◆ **YOUR OBJECTIVE**
Transcribe, word for word, the line containing "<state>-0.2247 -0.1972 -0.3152" and each line following it through the end of the listing below. Omit all other lines.

◆ **RECORDED INFORMATION**
————
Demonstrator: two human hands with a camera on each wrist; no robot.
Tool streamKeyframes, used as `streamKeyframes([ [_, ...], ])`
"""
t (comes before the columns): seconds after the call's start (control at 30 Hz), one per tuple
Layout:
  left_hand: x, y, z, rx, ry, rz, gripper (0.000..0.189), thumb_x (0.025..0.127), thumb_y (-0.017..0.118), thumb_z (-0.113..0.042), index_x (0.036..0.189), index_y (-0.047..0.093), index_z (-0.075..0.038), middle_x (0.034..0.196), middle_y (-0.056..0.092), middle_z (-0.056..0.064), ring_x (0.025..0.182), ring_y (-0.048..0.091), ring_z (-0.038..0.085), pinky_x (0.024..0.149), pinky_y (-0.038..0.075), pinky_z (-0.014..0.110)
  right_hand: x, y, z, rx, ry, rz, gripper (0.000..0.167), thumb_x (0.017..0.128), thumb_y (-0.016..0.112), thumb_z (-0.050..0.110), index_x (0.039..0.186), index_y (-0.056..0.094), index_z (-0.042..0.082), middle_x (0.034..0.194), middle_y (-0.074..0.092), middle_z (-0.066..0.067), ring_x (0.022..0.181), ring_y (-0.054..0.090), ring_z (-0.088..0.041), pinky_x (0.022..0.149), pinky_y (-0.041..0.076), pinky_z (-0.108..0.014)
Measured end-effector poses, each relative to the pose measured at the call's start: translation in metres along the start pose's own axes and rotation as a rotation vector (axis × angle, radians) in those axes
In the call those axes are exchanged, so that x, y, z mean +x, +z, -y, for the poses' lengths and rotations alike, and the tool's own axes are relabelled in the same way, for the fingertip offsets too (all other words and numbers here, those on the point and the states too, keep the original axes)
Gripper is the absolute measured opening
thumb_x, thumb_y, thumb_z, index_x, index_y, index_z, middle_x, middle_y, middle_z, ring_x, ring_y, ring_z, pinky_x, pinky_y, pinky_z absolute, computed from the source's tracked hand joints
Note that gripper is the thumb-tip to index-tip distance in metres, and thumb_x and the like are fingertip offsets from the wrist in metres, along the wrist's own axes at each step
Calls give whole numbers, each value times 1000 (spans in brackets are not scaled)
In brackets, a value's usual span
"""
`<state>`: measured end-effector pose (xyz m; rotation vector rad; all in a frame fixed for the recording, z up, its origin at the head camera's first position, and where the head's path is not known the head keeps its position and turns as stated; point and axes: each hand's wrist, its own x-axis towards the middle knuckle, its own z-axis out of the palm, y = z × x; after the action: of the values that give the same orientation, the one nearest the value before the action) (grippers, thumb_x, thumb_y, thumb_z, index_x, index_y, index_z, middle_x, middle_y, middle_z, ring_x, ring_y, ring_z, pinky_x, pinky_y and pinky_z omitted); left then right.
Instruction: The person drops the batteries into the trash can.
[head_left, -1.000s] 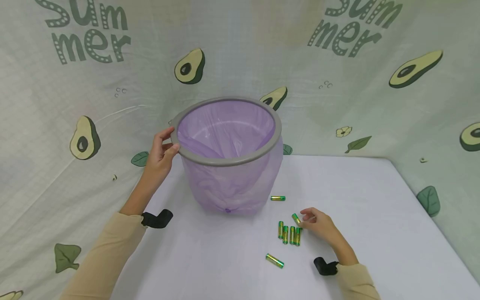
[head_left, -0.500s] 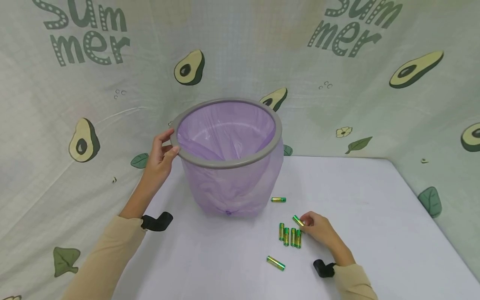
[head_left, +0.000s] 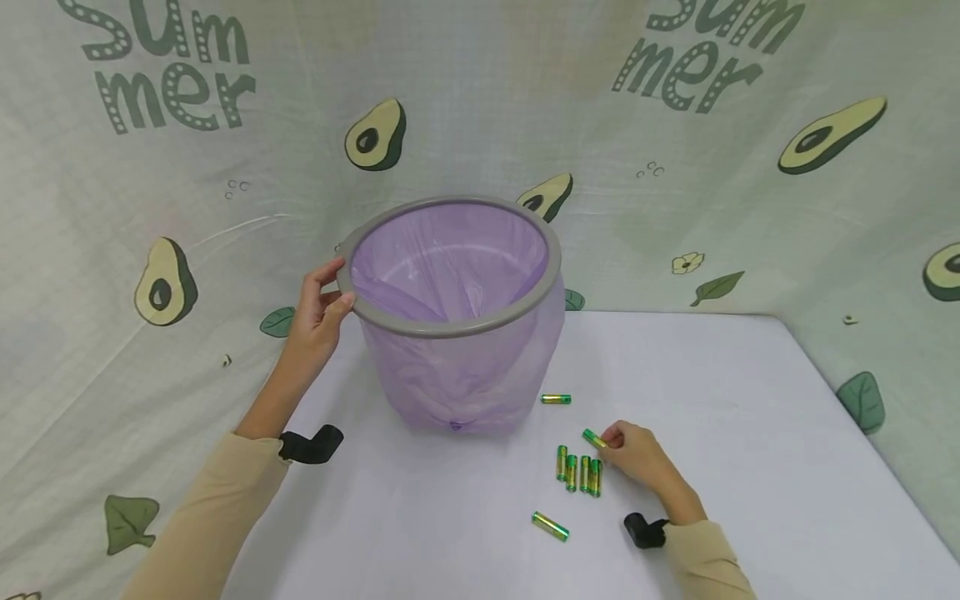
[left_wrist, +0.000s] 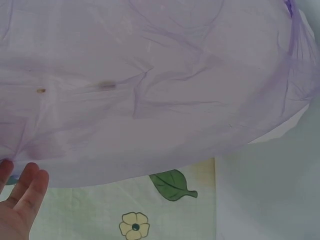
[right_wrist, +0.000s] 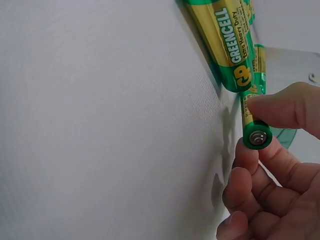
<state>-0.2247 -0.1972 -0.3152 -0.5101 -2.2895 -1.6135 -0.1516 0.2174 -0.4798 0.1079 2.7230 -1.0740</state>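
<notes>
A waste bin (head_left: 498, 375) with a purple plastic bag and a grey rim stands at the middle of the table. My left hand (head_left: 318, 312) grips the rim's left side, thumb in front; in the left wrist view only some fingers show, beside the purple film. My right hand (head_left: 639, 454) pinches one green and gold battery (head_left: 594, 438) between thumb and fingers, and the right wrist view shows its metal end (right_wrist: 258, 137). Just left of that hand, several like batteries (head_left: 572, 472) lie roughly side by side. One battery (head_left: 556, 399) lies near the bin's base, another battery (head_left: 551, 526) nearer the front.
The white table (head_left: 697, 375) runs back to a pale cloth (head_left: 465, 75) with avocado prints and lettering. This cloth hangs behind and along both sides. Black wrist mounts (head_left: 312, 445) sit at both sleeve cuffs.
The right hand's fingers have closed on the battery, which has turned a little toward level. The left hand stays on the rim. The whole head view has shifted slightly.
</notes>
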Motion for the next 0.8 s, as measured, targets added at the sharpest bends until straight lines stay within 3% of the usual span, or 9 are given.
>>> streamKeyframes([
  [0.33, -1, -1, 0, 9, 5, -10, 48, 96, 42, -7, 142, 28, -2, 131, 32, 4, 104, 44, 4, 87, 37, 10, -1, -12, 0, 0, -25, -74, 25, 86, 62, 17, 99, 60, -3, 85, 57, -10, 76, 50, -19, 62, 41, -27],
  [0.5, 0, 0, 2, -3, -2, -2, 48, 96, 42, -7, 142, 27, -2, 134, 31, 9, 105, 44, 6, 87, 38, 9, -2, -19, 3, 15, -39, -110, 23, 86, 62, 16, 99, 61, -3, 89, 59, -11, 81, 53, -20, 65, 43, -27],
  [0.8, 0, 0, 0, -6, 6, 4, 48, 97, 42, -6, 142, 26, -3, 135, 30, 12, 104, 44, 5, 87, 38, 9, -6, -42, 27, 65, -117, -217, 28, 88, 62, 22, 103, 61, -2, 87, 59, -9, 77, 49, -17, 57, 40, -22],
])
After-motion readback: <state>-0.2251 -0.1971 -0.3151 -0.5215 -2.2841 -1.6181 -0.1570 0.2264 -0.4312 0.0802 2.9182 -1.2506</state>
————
◆ **RESPONSE TO THE TASK**
<state>-0.2247 -0.1972 -0.3152 -0.5101 -2.2895 -1.6135 -0.1516 0.2174 -0.4798 0.1079 2.7230 -1.0740</state>
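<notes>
A waste bin (head_left: 498, 375) with a purple plastic bag and a grey rim stands at the middle of the table. My left hand (head_left: 318, 312) grips the rim's left side, thumb in front; in the left wrist view only some fingers show, beside the purple film. My right hand (head_left: 639, 454) pinches one green and gold battery (head_left: 594, 438) between thumb and fingers, and the right wrist view shows its metal end (right_wrist: 258, 137). Just left of that hand, several like batteries (head_left: 572, 472) lie roughly side by side. One battery (head_left: 556, 399) lies near the bin's base, another battery (head_left: 551, 526) nearer the front.
The white table (head_left: 697, 375) runs back to a pale cloth (head_left: 465, 75) with avocado prints and lettering. This cloth hangs behind and along both sides. Black wrist mounts (head_left: 312, 445) sit at both sleeve cuffs.
The right hand's fingers have closed on the battery, which has turned a little toward level. The left hand stays on the rim. The whole head view has shifted slightly.
</notes>
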Motion for the next 0.8 s, as measured, targets added at the sharpest bends until straight lines stay within 3% of the usual span, or 9 are given.
>>> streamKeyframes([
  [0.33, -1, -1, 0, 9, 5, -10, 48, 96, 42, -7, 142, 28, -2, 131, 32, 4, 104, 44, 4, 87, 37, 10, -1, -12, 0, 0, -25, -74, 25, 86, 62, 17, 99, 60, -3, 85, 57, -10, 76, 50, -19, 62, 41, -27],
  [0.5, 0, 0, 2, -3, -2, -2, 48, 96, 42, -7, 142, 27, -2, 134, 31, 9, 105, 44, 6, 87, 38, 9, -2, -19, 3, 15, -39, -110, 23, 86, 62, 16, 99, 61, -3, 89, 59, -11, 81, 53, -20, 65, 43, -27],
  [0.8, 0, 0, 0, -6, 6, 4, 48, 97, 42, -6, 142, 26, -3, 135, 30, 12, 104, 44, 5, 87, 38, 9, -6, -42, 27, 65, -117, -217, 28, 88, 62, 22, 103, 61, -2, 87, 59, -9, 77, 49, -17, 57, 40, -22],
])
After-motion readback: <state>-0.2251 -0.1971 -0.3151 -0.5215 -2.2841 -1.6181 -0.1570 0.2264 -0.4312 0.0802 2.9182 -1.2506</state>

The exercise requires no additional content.